TASK DETAILS –
The whole listing is to be restated word for word with no images.

———

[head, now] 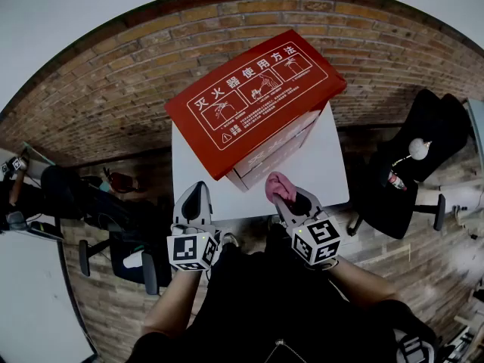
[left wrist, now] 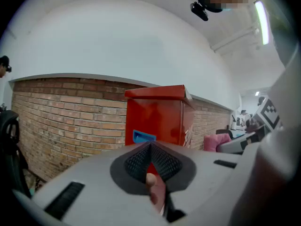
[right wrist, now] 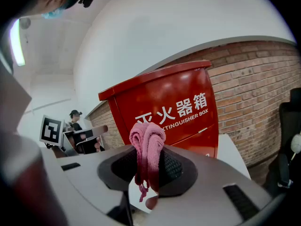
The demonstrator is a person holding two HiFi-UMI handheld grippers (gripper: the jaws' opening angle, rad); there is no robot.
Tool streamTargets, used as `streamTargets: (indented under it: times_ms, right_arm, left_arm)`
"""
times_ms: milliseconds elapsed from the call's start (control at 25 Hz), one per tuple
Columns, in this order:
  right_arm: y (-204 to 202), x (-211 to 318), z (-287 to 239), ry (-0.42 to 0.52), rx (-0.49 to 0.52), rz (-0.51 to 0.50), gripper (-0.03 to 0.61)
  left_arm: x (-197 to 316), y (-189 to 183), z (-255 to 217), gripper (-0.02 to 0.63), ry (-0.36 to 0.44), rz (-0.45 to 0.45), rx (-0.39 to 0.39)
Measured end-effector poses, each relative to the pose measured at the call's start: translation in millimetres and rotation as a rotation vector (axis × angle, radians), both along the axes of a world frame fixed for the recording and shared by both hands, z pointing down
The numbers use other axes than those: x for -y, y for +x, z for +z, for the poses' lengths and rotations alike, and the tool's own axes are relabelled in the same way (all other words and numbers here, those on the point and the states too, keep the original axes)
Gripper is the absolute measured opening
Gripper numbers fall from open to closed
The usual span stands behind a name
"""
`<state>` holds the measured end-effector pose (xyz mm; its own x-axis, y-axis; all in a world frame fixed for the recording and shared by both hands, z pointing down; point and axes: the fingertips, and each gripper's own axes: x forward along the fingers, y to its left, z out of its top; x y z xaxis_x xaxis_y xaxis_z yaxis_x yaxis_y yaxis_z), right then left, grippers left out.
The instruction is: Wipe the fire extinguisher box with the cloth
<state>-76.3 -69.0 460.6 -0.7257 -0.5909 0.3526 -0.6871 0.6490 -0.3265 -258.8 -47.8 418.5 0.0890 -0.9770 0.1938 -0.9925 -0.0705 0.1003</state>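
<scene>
Red fire extinguisher box (head: pixel 253 100) on white tabletop (head: pixel 333 176), set diagonally, covering far edge & most of middle; strip along near edge + right side bare. White Chinese print & pictograms on top face, "EXTINGUISHER BOX" partly readable on front in right gripper view. Brick wall (left wrist: pixel 66 112) behind.

Right gripper (head: pixel 290 200) over near edge of tabletop, right of centre, jaws clamped on bunched pink cloth (right wrist: pixel 148 138). Cloth sticks up past the tips, loose thread hanging below. Cloth just beside box's near face; touching or not, can't tell.

Left gripper (left wrist: pixel 150 144) at near edge twd near-left corner, pointing at box's left side. Jaws pressed together at tips, nothing between; red of box showing thru narrow slit behind tips. Well apart from cloth.

Black chair (head: pixel 412 165) off right edge of tabletop.
</scene>
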Motion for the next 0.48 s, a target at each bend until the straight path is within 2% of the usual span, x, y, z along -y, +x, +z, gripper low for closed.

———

SOLUTION FOR THIS EXERCISE –
[head, now] 
[left wrist, now] 
[right wrist, now] 
The demonstrator is a person holding two HiFi-UMI handheld grippers (gripper: the jaws' opening angle, rad); there is no robot.
Tool streamTargets, used as `streamTargets: (indented under it: times_ms, right_arm, left_arm)`
"""
times_ms: milliseconds elapsed from the call's start (control at 25 Hz), one per tuple
Columns, in this order:
  right_arm: y (-204 to 202), x (-211 to 318), z (-287 to 239), ry (-0.42 to 0.52), rx (-0.49 to 0.52), rz (-0.51 to 0.50), gripper (-0.03 to 0.61)
  left_arm: x (-197 to 316), y (-189 to 183), z (-255 to 217), gripper (-0.02 to 0.63), ry (-0.36 to 0.44), rz (-0.45 to 0.45), rx (-0.39 to 0.39)
Measured end-effector poses, each relative to the pose measured at the call's start: translation in millimetres and rotation as a rotation vector (axis × angle, radians), both along the axes of a world frame fixed for the recording and shared by both hands, z pointing down
The numbers use other axes than those: x for -y, y for +x, z for +z, for the poses' lengths and rotations alike, and the tool's own axes are relabelled in the same way (all other words and numbers here, those on the point and the states too, keep the original axes)
Gripper is the absolute measured opening
Gripper numbers fall from open to closed
The usual span stands behind a name
"""
`<state>` holds the measured end-effector pose (xyz mm; its own x-axis, y-axis; all in a world frame fixed for the recording and shared by both hands, z pointing down; point and axes: the fingertips, and each gripper's own axes: x forward along the fingers, y to its left, z out of its top; x y z xaxis_x xaxis_y xaxis_z yaxis_x yaxis_y yaxis_z), right then left, grippers left out.
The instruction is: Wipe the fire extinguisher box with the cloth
<state>-76.3 -69.0 460.6 -0.7257 -0.5909 0.3526 -0.6871 0.6490 -0.3265 -258.8 -47.8 418.5 0.0890 -0.9770 0.1938 -0.9925 -0.0705 0.1003</state>
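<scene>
Red fire extinguisher box (head: pixel 253 100) on white tabletop (head: pixel 333 176), set diagonally, covering far edge & most of middle; strip along near edge + right side bare. White Chinese print & pictograms on top face, "EXTINGUISHER BOX" partly readable on front in right gripper view. Brick wall (left wrist: pixel 66 112) behind.

Right gripper (head: pixel 290 200) over near edge of tabletop, right of centre, jaws clamped on bunched pink cloth (right wrist: pixel 148 138). Cloth sticks up past the tips, loose thread hanging below. Cloth just beside box's near face; touching or not, can't tell.

Left gripper (left wrist: pixel 150 144) at near edge twd near-left corner, pointing at box's left side. Jaws pressed together at tips, nothing between; red of box showing thru narrow slit behind tips. Well apart from cloth.

Black chair (head: pixel 412 165) off right edge of tabletop.
</scene>
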Motion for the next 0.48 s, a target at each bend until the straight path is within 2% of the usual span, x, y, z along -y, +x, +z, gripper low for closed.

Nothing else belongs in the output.